The main difference is in Consistency:

  • ACID consistency is all about database rules enforcement.

  • CAP consistency promises that every replica of the same logical value, spread across nodes in a distributed system, has the same exact value at all times. Due to the speed of light, it may take some non-zero time to replicate values across a cluster.

Fault Tolerance

It is the ability of a distributed system to continue operating even if one or more nodes or components in the system fail. Failures are much more of common occurence in distributed systems because multiple nodes are involved. Some of the commonly used techniques to ensure fault tolerance are :

  • Prevent

    • Redundancy: Replicating data or services across multiple nodes or machines, the system can continue to operate even if one or more nodes fail. e.g. replica for database across multiple AZs.

    • Load Balancing: By distributing requests or tasks evenly across multiple nodes, the system can continue to operate even if one or more nodes are overwhelmed or fail.

  • Detect

    • It is essential to detect and isolate failures quickly to prevent them from spreading to other nodes or components.
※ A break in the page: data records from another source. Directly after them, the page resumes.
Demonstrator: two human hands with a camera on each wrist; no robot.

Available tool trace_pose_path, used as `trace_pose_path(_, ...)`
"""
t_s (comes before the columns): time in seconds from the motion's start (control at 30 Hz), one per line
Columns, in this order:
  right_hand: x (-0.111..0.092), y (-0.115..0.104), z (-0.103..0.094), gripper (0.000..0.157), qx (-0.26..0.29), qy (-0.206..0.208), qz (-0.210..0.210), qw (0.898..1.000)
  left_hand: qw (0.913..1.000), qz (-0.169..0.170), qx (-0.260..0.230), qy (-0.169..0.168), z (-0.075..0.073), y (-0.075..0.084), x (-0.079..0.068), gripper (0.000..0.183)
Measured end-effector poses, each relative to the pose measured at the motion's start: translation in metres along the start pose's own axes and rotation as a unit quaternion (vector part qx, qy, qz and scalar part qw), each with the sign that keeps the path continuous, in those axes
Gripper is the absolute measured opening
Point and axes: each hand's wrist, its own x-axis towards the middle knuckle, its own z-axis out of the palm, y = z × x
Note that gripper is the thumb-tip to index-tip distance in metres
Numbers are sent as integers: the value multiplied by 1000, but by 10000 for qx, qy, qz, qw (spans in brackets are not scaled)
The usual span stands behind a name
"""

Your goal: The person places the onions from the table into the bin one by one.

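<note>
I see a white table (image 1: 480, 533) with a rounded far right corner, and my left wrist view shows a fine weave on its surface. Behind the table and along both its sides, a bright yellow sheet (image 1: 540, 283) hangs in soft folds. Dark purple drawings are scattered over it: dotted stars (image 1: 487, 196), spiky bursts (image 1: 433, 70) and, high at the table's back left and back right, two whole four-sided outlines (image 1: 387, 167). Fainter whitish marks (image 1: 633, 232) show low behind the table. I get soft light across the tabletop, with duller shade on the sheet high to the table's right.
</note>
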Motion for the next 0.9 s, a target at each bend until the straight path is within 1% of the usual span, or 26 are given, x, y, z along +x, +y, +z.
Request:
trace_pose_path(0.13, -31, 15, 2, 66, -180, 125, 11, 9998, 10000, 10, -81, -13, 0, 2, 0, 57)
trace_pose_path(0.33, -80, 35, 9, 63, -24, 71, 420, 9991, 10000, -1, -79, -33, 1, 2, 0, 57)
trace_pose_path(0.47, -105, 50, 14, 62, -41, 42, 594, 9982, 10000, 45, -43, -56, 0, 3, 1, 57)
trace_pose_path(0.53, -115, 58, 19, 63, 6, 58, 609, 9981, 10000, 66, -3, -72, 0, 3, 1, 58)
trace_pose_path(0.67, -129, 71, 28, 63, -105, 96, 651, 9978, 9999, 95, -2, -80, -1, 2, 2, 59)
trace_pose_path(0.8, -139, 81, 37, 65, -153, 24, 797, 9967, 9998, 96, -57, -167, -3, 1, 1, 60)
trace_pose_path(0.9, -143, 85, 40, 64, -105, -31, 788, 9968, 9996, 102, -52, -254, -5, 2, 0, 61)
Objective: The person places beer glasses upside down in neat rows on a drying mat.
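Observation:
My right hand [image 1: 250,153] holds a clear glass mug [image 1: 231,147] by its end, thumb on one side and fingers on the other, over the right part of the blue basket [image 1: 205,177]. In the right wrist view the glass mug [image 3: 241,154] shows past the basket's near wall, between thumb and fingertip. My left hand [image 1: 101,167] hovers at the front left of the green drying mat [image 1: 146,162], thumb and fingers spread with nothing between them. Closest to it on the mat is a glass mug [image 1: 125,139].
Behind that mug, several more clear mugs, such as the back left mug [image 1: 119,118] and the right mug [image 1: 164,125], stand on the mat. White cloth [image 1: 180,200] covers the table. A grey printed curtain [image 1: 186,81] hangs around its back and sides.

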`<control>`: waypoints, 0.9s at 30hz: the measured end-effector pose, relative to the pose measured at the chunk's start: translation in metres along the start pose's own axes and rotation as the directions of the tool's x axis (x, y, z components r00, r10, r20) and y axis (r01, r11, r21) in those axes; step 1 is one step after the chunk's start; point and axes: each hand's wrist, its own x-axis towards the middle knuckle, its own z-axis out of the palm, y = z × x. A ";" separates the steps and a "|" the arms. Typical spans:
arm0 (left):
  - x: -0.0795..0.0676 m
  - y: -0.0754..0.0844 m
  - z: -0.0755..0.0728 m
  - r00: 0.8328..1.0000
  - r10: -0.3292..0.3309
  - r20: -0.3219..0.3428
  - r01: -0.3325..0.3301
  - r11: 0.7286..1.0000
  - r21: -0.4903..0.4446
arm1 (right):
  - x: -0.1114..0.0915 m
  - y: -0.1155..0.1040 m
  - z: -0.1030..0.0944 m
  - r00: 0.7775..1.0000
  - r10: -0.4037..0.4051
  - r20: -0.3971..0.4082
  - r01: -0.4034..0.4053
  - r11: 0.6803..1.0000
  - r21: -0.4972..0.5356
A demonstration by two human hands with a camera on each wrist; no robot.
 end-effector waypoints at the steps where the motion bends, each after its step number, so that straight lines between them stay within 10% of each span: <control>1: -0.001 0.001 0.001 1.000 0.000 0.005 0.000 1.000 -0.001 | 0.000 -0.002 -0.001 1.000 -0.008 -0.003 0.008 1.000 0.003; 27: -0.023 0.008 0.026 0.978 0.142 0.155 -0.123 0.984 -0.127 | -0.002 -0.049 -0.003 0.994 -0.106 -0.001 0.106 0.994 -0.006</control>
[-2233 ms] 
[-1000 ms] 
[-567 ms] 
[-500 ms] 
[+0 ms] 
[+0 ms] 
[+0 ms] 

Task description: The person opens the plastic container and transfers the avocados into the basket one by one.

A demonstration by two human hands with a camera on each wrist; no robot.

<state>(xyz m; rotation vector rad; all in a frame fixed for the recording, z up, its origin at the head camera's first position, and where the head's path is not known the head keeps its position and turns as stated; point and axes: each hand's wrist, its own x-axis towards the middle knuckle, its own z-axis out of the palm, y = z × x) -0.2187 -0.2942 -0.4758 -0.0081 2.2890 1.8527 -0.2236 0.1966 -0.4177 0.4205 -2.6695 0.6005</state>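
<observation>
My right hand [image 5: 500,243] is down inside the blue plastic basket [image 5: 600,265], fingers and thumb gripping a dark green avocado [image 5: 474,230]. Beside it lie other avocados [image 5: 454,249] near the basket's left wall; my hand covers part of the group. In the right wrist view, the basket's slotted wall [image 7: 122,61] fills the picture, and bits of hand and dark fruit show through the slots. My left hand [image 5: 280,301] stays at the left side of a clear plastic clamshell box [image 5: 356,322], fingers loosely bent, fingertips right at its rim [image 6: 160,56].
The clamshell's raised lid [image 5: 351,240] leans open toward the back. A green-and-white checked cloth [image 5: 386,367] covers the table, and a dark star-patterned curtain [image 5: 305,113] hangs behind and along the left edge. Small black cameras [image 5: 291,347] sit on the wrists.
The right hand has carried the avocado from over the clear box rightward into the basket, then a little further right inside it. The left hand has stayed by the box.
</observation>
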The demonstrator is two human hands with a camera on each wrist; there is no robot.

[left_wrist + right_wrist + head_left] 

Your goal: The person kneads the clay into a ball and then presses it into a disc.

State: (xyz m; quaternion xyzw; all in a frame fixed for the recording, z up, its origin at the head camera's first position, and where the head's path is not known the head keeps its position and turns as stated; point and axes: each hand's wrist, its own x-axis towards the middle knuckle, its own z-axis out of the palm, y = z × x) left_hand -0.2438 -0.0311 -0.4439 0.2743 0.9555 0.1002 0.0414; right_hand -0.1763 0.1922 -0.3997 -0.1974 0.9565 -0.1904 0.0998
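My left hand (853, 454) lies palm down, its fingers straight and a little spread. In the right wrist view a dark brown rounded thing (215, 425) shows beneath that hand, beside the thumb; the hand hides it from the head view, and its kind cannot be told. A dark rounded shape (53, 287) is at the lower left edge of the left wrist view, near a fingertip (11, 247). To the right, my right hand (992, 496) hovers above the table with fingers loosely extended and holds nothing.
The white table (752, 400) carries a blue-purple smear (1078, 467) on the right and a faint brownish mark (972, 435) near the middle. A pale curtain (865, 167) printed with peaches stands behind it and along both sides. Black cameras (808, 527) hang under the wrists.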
Various techniques are used for failure detection, such as heartbeats, which are periodic messages sent between nodes to check if they are still active.
  • Recover

    • When a node fails, the system needs to recover from the failure and ensure that data and services are still available. Normally achieved via replication/reconfiguration.

In general, fault tolerance is required in distributed systems to ensure that the system continues to operate even if one or more nodes or components fail.

Thanks for reading up to this point. I hope this post has given you good understanding of key concepts and techniques used to implement them. I have discussed which can help you reason your decisions in day-to-day office discussions or even in interviews. Distributed systems is a very vast universe and there are other principles that could be included in this group might include consensus algorithms, replication, and message-passing. But to keep the post concise, concluding thing here only. I hope we cover these remaining concepts in future posts.